This post was copied from an email I received earlier today. I recommend attending at least one, if not all, of the learning opportunities below… If you’re a member of ALSP, then you’ll be able to access the on-demand recordings at a later time.

– erika

 

Please join ALSP  for these free upcoming webinars, open to members and prospective members.

 

THIS WEDNESDAY – Education: Legacy Data Remediation (Cosgrove, Fasching, Rummelhoff)

A Practical, Innovative and Experienced Approach to Legacy Data Remediation; Real-world examples of Paper and Electronic Projects

There are plenty of people echoing the risks associated with legacy data and a “keep everything” mentality. Join us for a webinar that will take those discussions a step further, offering insight from both a legal and technical perspective into how remediation projects can be managed cost effectively and in a manner that does not up-end everyday business operations. During this one-hour discussion, Redgrave LLP Partner Andy Cosgrove and Analysts Diana Fasching and Christian Rummelhoff will also outline a defensible framework for the disposition of legacy data, and share real-world examples of paper and electronic remediation projects. Victoria Edelman, Vice President of Education for the ALSP and Director of Training for iCONECT Development, facilitates.

Wednesday, March 30, 2011 1:00 pm Eastern Daylight Savings Time (New York)
Duration: 1 hour

Click here to register.

THIS THURSDAY – Education: The Top Ten (or So) E-Discovery Predictions for 2011 (Grossman, Hedges)

Join Maura R. Grossman, Counsel at Wachtell, Lipton, Rosen & Katz, and Ronald J. Hedges, former United States Magistrate Judge, for a lively discussion of the top ten (or so) developments in the e-discovery world — both ominous and exciting — expected for the coming year.

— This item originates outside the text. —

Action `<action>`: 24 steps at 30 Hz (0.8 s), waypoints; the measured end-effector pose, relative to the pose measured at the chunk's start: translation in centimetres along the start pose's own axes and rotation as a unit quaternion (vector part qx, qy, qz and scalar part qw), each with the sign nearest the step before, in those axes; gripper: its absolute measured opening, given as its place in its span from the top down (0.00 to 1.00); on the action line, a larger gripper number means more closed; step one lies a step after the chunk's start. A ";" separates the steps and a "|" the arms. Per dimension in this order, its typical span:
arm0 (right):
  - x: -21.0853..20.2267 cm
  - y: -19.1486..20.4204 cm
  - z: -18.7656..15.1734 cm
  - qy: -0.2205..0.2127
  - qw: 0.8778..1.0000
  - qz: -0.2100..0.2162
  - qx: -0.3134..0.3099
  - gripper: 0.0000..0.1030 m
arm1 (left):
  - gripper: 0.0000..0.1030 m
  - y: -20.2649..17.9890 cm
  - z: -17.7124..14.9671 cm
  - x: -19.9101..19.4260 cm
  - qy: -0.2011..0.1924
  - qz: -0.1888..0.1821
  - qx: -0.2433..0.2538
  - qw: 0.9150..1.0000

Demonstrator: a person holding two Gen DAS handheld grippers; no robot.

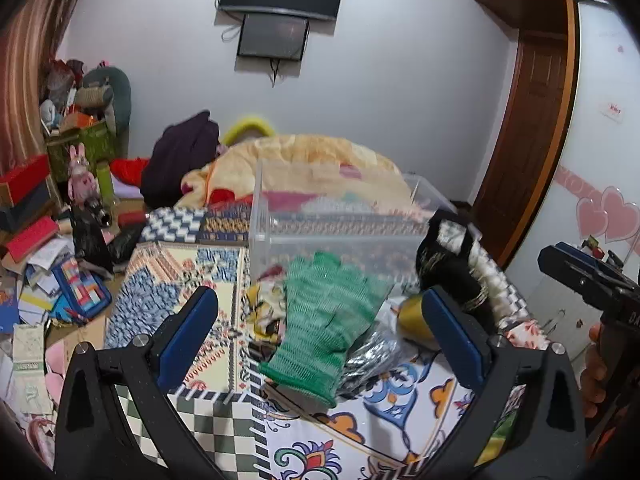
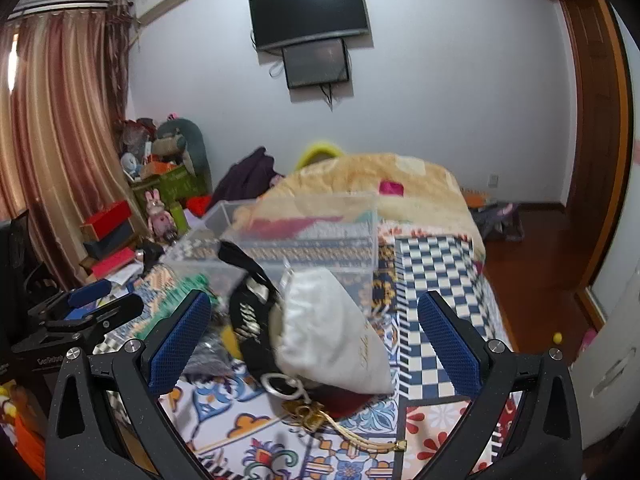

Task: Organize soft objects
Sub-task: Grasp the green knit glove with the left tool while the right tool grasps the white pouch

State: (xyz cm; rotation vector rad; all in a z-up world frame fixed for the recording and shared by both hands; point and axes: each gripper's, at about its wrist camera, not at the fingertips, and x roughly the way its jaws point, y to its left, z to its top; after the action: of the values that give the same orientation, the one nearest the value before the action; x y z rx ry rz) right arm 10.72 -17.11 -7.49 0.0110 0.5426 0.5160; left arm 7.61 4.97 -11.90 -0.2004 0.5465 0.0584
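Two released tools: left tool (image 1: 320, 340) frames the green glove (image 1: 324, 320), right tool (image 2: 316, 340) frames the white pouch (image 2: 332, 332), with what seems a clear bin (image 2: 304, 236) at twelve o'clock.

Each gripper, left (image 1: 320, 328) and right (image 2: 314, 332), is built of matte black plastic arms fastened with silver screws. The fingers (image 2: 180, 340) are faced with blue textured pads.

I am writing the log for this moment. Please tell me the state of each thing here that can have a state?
left hand-held gripper: open, holding nothing
right hand-held gripper: open, holding nothing
green glove: lying flat on the pile
white pouch: lying on the bed cover
clear plastic box: lidless, upright
television: screen dark
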 end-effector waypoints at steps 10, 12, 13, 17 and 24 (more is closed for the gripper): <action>2.9 -1.2 -1.6 0.060 0.998 0.005 0.016 0.16 | 0.18 0.1 -2.2 3.2 0.039 0.003 0.018 0.999; 3.5 -1.3 -1.8 0.071 0.997 0.011 0.020 0.21 | 0.24 -0.1 -2.5 3.6 0.046 0.005 0.024 0.999; 3.8 -1.3 -1.9 0.076 0.997 0.013 0.022 0.25 | 0.28 -0.1 -2.7 3.9 0.048 0.006 0.028 0.998; 4.6 -1.4 -2.4 0.094 0.995 0.028 0.031 0.40 | 0.41 -0.2 -3.1 4.4 0.051 0.010 0.039 0.998; 4.4 -1.6 -2.3 0.090 0.995 0.040 0.030 0.66 | 0.59 -0.6 -3.2 3.7 0.034 0.015 0.053 0.998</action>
State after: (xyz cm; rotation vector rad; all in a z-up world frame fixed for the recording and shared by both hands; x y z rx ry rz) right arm 13.55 -16.72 -11.90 0.0435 0.7351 0.5831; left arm 9.22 3.77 -16.39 -0.0909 0.6184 0.0523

Among other topics, we’ll discuss major milestones, case law surprises, the impact of new technology, and recap the biggest developments in 2010. Victoria Edelman, Vice President of Education for the ALSP and Director of Training for iCONECT Development, facilitates.

 

 

Thursday, March 31, 2011 1:00 pm Eastern Daylight Saving Time (New York)

Duration: 1 hour

Click here to register.

 

 

Education: Analytic Search Software (Crowley)

Conor R. Crowley, Esq. of the Crowley Law Office will review the different types of analytical software available and will discuss the rules and case law supporting the use of such technologies in civil discovery. Conor will also discuss the need for quality assurance when employing analytical software for relevance review and how to design an appropriate quality assurance process. While no specific software products will be discussed, Conor will cover the general varieties and how they work. Victoria Edelman, Vice President of Education for the ALSP and Director of Training for iCONECT Development, facilitates.

 

Wednesday, April 6, 2011 1:00 pm Eastern Daylight Time (New York)
Duration: 1 hour

Click here to register.

 

 

Education: Statistical Sampling for Dummies: Applying Measurement Techniques in E-Discovery (Grossman, Cormack)

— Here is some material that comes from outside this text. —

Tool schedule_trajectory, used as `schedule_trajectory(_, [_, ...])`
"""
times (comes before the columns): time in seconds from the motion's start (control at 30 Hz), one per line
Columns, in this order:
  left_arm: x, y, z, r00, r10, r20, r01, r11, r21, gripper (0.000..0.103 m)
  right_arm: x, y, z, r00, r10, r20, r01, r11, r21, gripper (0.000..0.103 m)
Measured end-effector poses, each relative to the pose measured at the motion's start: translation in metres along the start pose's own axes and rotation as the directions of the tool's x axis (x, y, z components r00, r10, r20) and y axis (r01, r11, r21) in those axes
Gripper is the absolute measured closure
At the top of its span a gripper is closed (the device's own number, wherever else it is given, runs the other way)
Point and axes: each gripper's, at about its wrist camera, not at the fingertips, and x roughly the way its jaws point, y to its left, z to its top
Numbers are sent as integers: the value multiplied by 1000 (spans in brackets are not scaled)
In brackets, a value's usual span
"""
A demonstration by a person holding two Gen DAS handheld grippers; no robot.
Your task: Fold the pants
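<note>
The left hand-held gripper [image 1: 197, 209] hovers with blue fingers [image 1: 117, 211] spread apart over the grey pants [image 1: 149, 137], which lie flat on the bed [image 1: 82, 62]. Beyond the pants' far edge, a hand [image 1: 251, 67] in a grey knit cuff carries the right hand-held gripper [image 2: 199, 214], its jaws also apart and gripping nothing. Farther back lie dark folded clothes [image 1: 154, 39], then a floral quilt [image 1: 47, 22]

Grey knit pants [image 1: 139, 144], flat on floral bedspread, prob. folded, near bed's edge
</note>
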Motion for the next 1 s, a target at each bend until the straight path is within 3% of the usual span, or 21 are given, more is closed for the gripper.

Join Maura R. Grossman, Counsel at Wachtell, Lipton, Rosen & Katz, and Gordon V. Cormack, Professor, David R. Cheriton School of Computer Science, University of Waterloo, for a primer on statistical sampling and its application to e-discovery. Among the topics to be covered are the kinds of questions sampling can and cannot answer; what “random sampling” is and how a random sample may be generated; what “confidence intervals” and “confidence levels” are; how to choose the correct sample size; and sampling traps for the unwary. Victoria Edelman, Vice President of Education for the ALSP and Director of Training for iCONECT Development, facilitates.

 

Thursday, April 21, 2011 1:00 pm Eastern Daylight Saving Time (New York)
Duration: 1 hour
Click here to register.


Product Demonstration: Index Engines

Tape Discovery Via the Cloud – Collecting electronically stored information (ESI) from backup tapes has historically been a time consuming and difficult process. The content archived on backup tapes is extremely valuable as it is a point in time snapshot of files and email based on the date of the backup. However, this data is often not leveraged as it has been expensive to identify and collect. Index Engines cloud-based discovery service for backup tapes, powered by Index Engines patented direct indexing and extraction technology, solves this problem. Attend this webinar and learn more. Jim McGann, VP of Information Discovery for Index Engines presents. Victoria Edelman, Vice President of Education for the ALSP and Director of Training for iCONECT Development, facilitates.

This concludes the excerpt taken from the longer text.